Genetic studies provide information for a comprehensive understanding of CMN, and molecular targeted therapies also provide new management strategies, especially for large to giant CMN, since traditional treatment relies heavily on surgical excision procedures. In 2019, Mir A et al. [21] reported the first targeted therapy in a BRAF-mutated giant CMN with trametinib, a MEK inhibitor. Later, Rouille et al. [22] reported that the proliferative potential of CMN could be limited by local administration of MEK and Akt inhibitors in a xenograft model.

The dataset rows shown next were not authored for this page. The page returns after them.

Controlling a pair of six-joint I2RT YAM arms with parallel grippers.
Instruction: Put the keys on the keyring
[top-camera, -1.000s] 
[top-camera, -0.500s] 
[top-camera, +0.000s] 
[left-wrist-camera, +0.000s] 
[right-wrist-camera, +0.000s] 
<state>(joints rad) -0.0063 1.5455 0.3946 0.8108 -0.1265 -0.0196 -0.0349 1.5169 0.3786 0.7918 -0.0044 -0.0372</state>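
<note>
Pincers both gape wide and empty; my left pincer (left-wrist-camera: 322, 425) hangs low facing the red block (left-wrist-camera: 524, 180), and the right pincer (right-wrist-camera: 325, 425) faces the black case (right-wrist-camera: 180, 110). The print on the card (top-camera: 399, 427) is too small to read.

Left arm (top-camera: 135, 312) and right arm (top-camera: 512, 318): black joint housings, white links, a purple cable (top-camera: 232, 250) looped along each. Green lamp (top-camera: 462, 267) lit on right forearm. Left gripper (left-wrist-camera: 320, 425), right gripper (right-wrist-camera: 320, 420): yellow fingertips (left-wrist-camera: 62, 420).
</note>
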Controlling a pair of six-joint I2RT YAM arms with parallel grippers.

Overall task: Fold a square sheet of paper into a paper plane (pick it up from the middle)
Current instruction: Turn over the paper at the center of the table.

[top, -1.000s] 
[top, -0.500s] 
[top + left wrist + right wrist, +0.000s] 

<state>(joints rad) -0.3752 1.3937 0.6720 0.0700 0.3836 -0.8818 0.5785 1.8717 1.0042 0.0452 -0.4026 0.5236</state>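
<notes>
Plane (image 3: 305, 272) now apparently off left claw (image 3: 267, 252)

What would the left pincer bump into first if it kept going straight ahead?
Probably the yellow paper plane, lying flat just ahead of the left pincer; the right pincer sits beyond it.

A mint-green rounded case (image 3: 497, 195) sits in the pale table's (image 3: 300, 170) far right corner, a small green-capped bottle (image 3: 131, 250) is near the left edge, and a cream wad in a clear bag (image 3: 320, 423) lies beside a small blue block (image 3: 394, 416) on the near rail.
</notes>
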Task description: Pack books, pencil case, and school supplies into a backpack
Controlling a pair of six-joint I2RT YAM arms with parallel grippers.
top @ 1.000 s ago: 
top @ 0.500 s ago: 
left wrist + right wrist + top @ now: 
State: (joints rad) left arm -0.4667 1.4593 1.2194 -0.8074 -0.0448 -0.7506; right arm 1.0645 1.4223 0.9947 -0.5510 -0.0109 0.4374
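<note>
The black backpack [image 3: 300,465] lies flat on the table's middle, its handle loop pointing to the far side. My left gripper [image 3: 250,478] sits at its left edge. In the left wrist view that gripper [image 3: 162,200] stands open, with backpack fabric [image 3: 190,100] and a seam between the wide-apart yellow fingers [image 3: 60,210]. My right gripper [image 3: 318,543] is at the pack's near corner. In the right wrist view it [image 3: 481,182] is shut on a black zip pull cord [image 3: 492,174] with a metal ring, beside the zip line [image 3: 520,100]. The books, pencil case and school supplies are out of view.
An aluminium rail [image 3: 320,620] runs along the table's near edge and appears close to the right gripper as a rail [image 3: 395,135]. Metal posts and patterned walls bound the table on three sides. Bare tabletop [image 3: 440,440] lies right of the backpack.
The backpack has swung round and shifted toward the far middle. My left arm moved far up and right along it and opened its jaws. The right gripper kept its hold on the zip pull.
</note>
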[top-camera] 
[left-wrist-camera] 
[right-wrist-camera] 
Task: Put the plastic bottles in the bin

In this study, the patient was diagnosed with CMN based on clinical manifestations and histology results according to the diagnostic criteria. This is the first reported case of CMN with a MAP2K1 germline mutation and a BRAF (p.Val600Glu) somatic hit. It is still unclear whether the MAP2K1 mutation occurs in an early stage of melanocytic development. These questions, as well as the potential functional impact of combinations of MAP2K1 and BRAF mutations, will have to be further addressed. More notably, the potential application of molecular targeted drugs provides a new strategy for the treatment of giant CMN.

Conclusion

In this study, we report one patient clinically and histologically diagnosed with CMN, with the MAP2K1 germline mutation and a BRAF (p.Val600Glu) somatic hit in the lesion. To the best of our knowledge, this is the first description of the coexistence of mutated BRAF and MAP2K1 in CMN. Novel genetic mutations in CMN beyond BRAF and NRAS mutations in the MAPK signaling pathway were identified. Such information will help us understand the pathogenesis of CMN and obtain comprehensive molecular profiling in CMN.